Identifying Audio Files with MusicBrainz

Oct 3, 2003 by Paul Mison

It’s quite possible to end up with digital music files that don’t have good information about what they are. Files that don’t have ID3 information can rely on paths for album information, for example, and that is lost easily. M3U files describing track order can be deleted or ignored by naive archiving.

Wouldn’t it be nice if, once you had a music file, you could use Perl to take what information you did have about a track, send it to the Internet, and get back the data you were missing? Well, you can.

A Step Through History

In the beginning (well, more or less), music was on CDs.

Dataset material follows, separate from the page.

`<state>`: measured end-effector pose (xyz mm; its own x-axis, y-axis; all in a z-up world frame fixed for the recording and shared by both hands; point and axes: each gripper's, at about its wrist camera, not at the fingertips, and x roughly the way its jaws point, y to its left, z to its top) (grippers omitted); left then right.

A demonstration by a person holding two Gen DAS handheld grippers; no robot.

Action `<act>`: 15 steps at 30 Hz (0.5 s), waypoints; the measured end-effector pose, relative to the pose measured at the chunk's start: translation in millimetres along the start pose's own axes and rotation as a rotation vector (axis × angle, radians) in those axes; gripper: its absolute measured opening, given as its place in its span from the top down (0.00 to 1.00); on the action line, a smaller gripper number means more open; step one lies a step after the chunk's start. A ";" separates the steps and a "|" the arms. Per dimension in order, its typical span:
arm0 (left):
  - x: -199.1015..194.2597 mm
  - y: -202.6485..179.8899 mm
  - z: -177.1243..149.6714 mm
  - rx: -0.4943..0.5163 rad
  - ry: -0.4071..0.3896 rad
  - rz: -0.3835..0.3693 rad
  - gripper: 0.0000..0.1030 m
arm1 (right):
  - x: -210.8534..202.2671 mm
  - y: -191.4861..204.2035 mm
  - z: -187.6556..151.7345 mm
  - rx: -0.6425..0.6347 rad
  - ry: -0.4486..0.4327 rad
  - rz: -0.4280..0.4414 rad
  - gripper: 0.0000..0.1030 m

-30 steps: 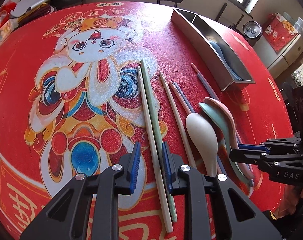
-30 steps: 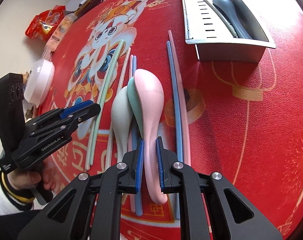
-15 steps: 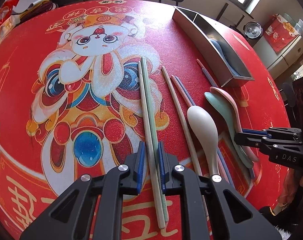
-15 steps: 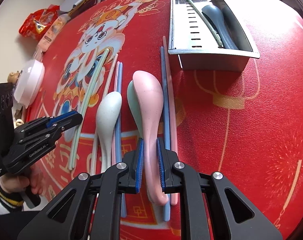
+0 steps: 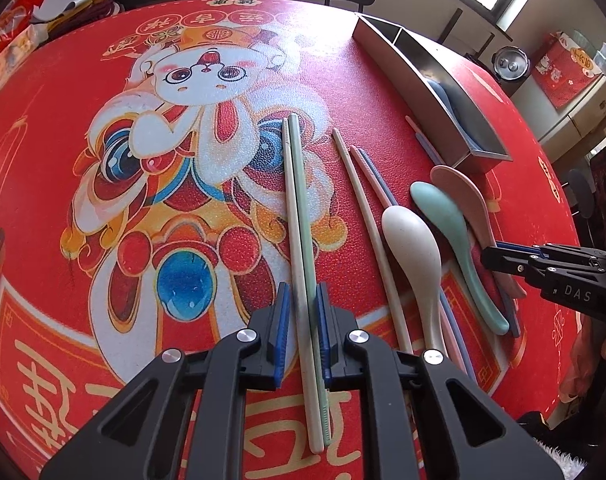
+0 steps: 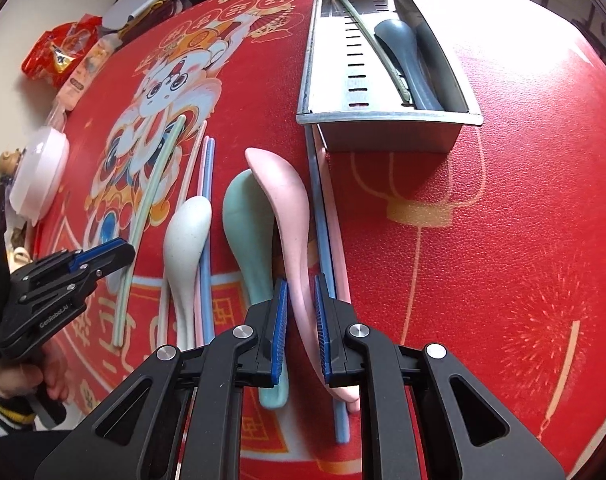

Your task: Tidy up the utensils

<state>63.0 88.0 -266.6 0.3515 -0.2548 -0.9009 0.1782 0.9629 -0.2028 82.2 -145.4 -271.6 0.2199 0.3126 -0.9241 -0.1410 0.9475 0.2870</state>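
My left gripper [image 5: 303, 312] is shut on a cream and a green chopstick [image 5: 299, 208] that lie side by side on the red mat. My right gripper [image 6: 301, 316] is shut on the handle of the pink spoon [image 6: 287, 200], whose bowl points toward the metal tray [image 6: 387, 134]. Just left of it lie a teal spoon [image 6: 243, 220] and a white spoon [image 6: 185, 236]. A blue chopstick [image 6: 323, 220] and a pink one run along the pink spoon's right side. In the tray lie a dark blue spoon [image 6: 399, 40] and a green chopstick [image 6: 367, 32].
More chopsticks [image 5: 367, 184] lie between the held pair and the spoons. A white lidded bowl [image 6: 39, 176] and snack packets [image 6: 59, 56] sit at the mat's far left edge. A person's hand [image 6: 23, 376] holds the left gripper [image 6: 119, 254].
The left jaws closed on the chopstick pair. The right gripper tipped with the pink spoon, so the tray sits lower and fuller in its view.
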 end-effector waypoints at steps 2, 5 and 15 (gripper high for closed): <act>-0.4 0.9 0.4 -0.005 0.003 0.008 0.87 | -0.5 -2.1 0.3 0.007 -0.003 -0.003 0.86; -2.3 4.1 0.6 -0.017 0.009 0.016 0.88 | -1.6 -3.2 0.7 0.007 -0.007 -0.009 0.87; -10.9 10.4 5.9 -0.054 -0.006 -0.017 0.92 | -0.8 -7.2 0.6 0.057 0.008 0.080 0.92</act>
<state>66.5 100.3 -256.6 0.3544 -0.2719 -0.8947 0.1342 0.9617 -0.2391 83.6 -152.5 -272.8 0.2027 0.3870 -0.8995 -0.1023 0.9219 0.3736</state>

People started listening to CDs on computers shortly after that, and they found that it would be nice to know the track’s name, not just the number. Applications were developed that could store the CD metadata locally. Still, it was tedious to type in all those CD lists, so people shared the metadata in a single index file on the Internet.

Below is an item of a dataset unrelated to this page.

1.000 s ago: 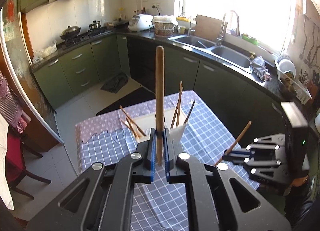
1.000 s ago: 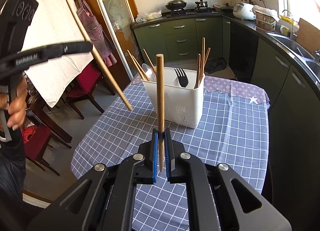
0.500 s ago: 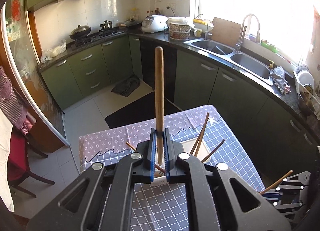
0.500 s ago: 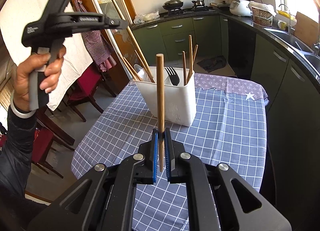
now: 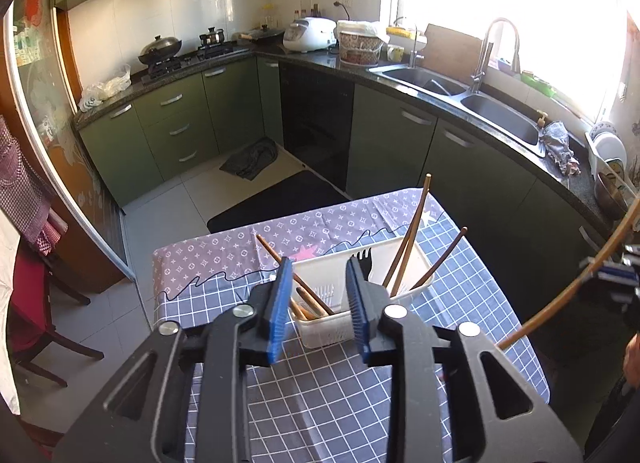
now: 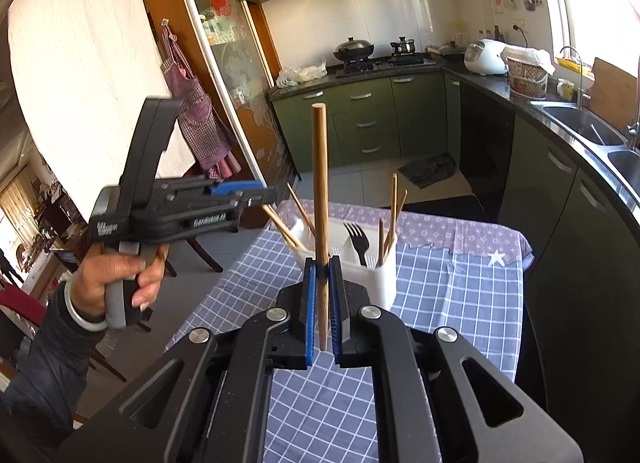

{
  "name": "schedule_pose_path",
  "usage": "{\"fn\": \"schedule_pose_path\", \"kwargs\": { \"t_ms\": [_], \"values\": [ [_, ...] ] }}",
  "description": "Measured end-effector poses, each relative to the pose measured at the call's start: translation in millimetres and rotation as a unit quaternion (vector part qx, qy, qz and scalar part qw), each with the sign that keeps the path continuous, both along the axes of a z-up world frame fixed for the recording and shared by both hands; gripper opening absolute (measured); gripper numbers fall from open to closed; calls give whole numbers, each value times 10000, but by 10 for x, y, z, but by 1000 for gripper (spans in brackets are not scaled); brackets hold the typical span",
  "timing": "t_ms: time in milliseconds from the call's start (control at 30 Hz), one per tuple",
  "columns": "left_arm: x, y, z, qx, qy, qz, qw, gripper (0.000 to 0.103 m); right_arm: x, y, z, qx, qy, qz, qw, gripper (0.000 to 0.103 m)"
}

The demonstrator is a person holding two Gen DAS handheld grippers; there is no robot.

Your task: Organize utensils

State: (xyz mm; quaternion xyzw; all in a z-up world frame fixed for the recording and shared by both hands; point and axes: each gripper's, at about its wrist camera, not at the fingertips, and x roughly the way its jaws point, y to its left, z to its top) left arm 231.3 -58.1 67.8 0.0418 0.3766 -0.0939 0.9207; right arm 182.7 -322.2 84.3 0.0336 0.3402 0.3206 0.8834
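At frame centre, the left gripper (image 5: 318, 295) opens empty above the white plastic utensil caddy (image 5: 328, 325), while the right gripper (image 6: 322, 307) clamps a round wooden chopstick (image 6: 320, 199).

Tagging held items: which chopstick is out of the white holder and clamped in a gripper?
The chopstick standing upright in the right gripper, pinched between its blue pads. The others lean loose inside the white holder; the left gripper, jaws opening, holds nothing.

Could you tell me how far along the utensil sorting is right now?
Mostly done: the white caddy on the checked tablecloth already holds several wooden chopsticks and a black fork. The left tool is opening above the caddy with nothing between its pads. The right tool grips one upright chopstick, which remains to be placed.
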Motion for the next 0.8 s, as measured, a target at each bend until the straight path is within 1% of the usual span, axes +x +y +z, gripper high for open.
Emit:
{"fn": "schedule_pose_path", "kwargs": {
  "t_ms": [33,100,133,233,300,400,467,500,567,667,800],
  "values": [
    [-89,36,43,-36,-119,3,9999,35,41,8,90,75,-53,-16,10000,7],
    [-293,107,99,-85,-331,9,9994,35,125,16,269,185,-189,-105,9996,7],
    [-393,155,113,-158,-394,2,9991,37,183,22,354,227,-254,-171,9993,7],
    [-676,298,74,-305,-497,16,9983,53,383,45,546,311,-369,-391,9981,7],
    [-856,382,8,-292,-590,91,9978,56,527,78,589,271,-397,-553,9973,7],
    [-1088,458,-107,-206,-725,216,9969,62,734,190,508,53,-333,-709,9969,7],
    [-1226,503,-186,-130,-839,324,9959,69,864,260,368,-62,-207,-740,9970,7],
    [-1296,522,-230,-110,-901,362,9952,71,920,286,288,-92,-128,-743,9971,7],
    [-1409,567,-311,-126,-990,465,9939,78,1029,337,112,-153,24,-732,9972,7],
    [-1507,591,-409,-222,-989,510,9935,82,1151,398,-99,-273,169,-726,9968,7],
    [-1572,595,-509,-221,-1008,551,9931,82,1192,463,-273,-414,227,-702,9964,7]
  ]
}}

As with most other single-file data stores in Internet history, soon it became sensible to turn this into a proper database. And so the CDDB was born. Clients could upload a description of the disc (the Table of Contents, which described how long each track is) and either download the information for that CD, or contribute it if it wasn’t in the database.

During 1999 and 2000, however, the CDDB (after its acquisition by Gracenote) moved from an open position (with GPLed downloads of its data files) to a proprietary one. During this time it stopped access to clients speaking the first version of the CDDB protocol, and instead moved to licensing – at some cost – CDDB2 clients, and stopped offering downloads of its data.

However, a few projects started up, taking advantage of the data that had been freely available until this point. One of these was FreeDB, which quickly established an open replacement for the CDDB. The other is MusicBrainz, which is much more interesting.

FreeDB

FreeDB replicates the structure of the old CDDB very faithfully. This means that a number of Perl modules for handling CDDB data are applicable to the FreeDB as well.

However, despite the large number of FreeDB modules on CPAN, it’s not really well suited to the task of finding or correcting digital music file metadata. FreeDB grew out of CDDB, which was designed around the task of identifying entire CDs, not merely single tracks, and that is still reflected in the way most of the modules work; they require you to either have or fake the CD’s table of contents to get results.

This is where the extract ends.